> [Task prompt]
Every line below that holds the string "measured" should be copied out.

*** Records provided Section Begins ***

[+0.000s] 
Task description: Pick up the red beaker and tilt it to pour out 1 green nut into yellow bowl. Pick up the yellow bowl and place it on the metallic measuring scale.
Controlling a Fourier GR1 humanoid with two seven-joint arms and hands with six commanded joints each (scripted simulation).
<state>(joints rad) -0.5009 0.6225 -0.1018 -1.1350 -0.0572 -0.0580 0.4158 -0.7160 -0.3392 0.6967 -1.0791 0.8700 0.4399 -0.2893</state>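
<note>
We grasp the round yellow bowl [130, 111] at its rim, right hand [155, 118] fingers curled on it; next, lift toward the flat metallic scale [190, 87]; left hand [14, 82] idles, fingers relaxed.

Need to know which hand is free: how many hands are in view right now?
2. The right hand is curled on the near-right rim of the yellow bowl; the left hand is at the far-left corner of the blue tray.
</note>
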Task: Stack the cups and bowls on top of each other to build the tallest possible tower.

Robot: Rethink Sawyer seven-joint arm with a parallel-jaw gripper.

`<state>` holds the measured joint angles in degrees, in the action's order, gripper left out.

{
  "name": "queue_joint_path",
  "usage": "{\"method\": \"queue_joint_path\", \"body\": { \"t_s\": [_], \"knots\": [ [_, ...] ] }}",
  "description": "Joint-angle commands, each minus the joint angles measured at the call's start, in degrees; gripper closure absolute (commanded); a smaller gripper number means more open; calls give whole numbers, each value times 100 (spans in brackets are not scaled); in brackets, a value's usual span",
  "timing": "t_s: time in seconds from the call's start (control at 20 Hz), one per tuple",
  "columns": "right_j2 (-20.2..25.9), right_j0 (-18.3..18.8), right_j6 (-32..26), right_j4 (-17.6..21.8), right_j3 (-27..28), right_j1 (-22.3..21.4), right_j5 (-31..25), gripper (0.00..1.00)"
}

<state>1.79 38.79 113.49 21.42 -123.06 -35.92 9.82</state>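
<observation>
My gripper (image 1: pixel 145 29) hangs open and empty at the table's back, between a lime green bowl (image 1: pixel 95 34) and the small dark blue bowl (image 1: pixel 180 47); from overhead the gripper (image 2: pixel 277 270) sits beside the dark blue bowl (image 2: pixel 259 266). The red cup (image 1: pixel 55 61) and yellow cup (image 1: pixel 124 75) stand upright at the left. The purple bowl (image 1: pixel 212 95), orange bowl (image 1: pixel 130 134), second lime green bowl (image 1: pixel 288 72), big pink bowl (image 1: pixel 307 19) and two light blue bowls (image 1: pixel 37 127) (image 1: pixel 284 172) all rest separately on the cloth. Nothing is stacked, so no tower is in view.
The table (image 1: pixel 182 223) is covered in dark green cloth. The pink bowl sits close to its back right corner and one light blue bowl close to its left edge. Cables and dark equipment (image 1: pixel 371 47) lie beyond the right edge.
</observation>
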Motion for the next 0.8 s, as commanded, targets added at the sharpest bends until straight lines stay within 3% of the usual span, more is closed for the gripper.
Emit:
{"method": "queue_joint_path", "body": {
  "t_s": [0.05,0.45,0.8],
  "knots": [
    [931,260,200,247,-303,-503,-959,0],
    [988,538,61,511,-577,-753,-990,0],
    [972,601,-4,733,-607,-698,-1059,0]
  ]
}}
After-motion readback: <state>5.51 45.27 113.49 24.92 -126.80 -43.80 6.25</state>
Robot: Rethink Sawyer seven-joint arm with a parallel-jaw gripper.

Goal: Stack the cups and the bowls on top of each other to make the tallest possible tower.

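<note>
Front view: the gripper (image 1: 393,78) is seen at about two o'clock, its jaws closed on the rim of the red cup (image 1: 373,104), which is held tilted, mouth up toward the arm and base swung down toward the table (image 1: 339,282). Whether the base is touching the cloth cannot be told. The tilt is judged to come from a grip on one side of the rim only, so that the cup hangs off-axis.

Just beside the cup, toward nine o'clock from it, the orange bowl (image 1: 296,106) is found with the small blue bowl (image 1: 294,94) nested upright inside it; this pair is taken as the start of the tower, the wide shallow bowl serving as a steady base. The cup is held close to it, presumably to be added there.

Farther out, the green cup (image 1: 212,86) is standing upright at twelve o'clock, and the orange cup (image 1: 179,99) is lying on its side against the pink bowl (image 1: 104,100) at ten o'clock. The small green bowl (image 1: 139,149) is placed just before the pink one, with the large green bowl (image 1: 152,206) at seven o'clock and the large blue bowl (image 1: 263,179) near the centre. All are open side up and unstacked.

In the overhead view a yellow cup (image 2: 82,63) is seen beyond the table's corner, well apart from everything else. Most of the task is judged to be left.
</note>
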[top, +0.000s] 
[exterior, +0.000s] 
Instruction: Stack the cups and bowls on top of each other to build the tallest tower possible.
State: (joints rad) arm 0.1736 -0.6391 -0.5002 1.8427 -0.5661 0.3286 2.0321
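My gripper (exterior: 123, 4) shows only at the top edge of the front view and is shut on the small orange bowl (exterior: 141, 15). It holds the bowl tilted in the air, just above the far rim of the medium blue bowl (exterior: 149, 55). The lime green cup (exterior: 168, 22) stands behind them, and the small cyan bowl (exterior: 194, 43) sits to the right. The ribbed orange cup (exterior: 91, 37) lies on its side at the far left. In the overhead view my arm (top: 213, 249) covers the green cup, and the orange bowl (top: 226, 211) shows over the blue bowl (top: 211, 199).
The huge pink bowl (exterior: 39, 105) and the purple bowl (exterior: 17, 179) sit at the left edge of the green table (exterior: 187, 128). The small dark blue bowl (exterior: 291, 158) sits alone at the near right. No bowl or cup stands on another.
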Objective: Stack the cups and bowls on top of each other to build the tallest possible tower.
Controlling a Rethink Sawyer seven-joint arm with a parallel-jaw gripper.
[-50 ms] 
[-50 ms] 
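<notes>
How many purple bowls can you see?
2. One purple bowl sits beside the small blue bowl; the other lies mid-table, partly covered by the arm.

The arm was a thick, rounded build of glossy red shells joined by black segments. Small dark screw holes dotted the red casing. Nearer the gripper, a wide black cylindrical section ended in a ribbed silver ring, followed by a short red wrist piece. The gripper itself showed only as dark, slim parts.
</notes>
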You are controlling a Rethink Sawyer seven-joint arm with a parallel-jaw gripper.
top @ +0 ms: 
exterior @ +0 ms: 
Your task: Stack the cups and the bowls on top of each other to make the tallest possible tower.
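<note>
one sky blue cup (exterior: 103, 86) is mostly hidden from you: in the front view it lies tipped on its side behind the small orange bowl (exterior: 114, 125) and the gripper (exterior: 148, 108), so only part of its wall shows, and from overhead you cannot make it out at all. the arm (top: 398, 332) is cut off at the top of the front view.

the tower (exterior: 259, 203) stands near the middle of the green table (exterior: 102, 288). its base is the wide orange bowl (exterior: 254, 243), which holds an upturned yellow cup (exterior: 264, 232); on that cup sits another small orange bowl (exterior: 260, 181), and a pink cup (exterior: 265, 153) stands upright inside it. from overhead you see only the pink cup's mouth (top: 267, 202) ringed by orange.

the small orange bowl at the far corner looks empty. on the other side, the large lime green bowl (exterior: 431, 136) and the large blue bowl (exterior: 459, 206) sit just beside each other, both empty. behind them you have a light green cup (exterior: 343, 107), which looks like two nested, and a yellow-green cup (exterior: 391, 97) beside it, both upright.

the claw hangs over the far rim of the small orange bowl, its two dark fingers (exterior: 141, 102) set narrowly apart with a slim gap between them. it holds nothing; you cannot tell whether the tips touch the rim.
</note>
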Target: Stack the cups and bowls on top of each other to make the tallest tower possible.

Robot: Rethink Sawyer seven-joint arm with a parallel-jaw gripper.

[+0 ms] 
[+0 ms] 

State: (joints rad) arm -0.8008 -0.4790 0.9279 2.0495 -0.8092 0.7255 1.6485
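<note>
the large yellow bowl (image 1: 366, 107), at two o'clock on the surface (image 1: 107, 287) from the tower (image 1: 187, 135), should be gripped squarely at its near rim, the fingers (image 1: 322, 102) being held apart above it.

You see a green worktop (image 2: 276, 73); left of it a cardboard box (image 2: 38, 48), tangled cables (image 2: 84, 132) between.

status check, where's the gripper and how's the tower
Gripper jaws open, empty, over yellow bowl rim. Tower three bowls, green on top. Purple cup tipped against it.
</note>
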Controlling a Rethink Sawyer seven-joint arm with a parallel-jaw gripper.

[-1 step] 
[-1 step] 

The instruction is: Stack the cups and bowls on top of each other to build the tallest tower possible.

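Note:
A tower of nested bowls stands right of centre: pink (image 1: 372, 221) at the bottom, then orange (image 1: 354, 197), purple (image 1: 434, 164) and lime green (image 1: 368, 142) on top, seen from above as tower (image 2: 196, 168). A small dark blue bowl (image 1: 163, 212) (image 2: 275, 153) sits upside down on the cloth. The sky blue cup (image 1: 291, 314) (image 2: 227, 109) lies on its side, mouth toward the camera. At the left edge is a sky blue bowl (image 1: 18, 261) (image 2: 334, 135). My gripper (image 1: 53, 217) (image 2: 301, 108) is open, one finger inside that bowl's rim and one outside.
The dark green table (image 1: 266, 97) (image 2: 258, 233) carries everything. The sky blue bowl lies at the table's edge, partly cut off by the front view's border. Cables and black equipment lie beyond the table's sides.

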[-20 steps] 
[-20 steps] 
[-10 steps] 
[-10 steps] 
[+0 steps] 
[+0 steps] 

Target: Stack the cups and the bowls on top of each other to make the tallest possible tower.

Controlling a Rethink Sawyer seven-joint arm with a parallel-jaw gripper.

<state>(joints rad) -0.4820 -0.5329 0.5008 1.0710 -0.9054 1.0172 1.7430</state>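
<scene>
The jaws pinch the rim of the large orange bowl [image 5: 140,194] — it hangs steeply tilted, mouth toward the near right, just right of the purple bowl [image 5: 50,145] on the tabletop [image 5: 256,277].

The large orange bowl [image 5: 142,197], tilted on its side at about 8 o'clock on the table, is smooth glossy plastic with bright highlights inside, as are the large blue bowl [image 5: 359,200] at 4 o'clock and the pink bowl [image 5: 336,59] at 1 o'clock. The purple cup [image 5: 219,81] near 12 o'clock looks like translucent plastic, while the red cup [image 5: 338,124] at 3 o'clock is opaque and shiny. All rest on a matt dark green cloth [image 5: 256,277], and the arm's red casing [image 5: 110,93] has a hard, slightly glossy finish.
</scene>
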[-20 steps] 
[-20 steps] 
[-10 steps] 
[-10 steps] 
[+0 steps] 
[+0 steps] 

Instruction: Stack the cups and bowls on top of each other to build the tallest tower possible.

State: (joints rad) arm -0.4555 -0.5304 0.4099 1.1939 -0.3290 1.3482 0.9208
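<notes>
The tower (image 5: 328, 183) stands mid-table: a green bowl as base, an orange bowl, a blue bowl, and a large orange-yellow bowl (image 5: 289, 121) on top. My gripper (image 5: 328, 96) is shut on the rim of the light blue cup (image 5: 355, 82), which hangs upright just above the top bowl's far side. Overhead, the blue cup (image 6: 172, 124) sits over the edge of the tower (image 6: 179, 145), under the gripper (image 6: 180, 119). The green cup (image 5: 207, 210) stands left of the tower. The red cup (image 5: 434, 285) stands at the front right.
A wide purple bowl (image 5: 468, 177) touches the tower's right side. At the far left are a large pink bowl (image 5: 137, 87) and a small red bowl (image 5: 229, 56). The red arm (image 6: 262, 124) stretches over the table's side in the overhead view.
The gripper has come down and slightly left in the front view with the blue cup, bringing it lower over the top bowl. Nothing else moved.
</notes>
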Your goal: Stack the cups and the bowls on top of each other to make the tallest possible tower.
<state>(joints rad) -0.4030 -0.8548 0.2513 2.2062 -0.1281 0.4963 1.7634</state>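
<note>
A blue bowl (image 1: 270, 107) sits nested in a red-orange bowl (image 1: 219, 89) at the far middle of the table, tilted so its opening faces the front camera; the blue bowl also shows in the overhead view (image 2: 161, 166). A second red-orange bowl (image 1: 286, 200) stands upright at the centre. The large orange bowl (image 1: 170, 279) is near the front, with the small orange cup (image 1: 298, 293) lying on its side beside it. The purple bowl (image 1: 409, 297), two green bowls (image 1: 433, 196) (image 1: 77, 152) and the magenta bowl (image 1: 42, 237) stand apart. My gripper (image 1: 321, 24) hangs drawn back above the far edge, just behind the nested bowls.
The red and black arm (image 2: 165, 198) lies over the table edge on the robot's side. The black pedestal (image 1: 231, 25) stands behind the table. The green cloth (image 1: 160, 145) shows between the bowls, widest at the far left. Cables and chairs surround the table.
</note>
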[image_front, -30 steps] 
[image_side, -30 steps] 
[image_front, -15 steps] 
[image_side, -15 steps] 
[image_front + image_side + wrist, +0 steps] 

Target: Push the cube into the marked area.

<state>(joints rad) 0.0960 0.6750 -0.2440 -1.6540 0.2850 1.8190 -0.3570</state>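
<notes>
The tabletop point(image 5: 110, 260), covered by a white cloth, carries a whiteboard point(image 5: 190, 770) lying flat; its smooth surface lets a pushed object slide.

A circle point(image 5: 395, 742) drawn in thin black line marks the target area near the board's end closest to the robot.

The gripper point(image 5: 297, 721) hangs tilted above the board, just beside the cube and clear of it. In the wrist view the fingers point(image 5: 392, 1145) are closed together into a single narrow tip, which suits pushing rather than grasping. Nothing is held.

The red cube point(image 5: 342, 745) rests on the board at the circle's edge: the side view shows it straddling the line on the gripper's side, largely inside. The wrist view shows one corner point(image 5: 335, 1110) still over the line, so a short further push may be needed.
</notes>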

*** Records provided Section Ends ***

> [Worked solution]
`<state>` holds the measured joint angles in degrees, in the action's order, gripper left out.
  "description": "Joint-angle commands, each minus the joint angles measured at the call's start, in degrees; gripper closure absolute (commanded); a smaller gripper number means more open; calls give whole numbers, each value times 100 (spans in brackets are not scaled); in brackets, a value's usual span",

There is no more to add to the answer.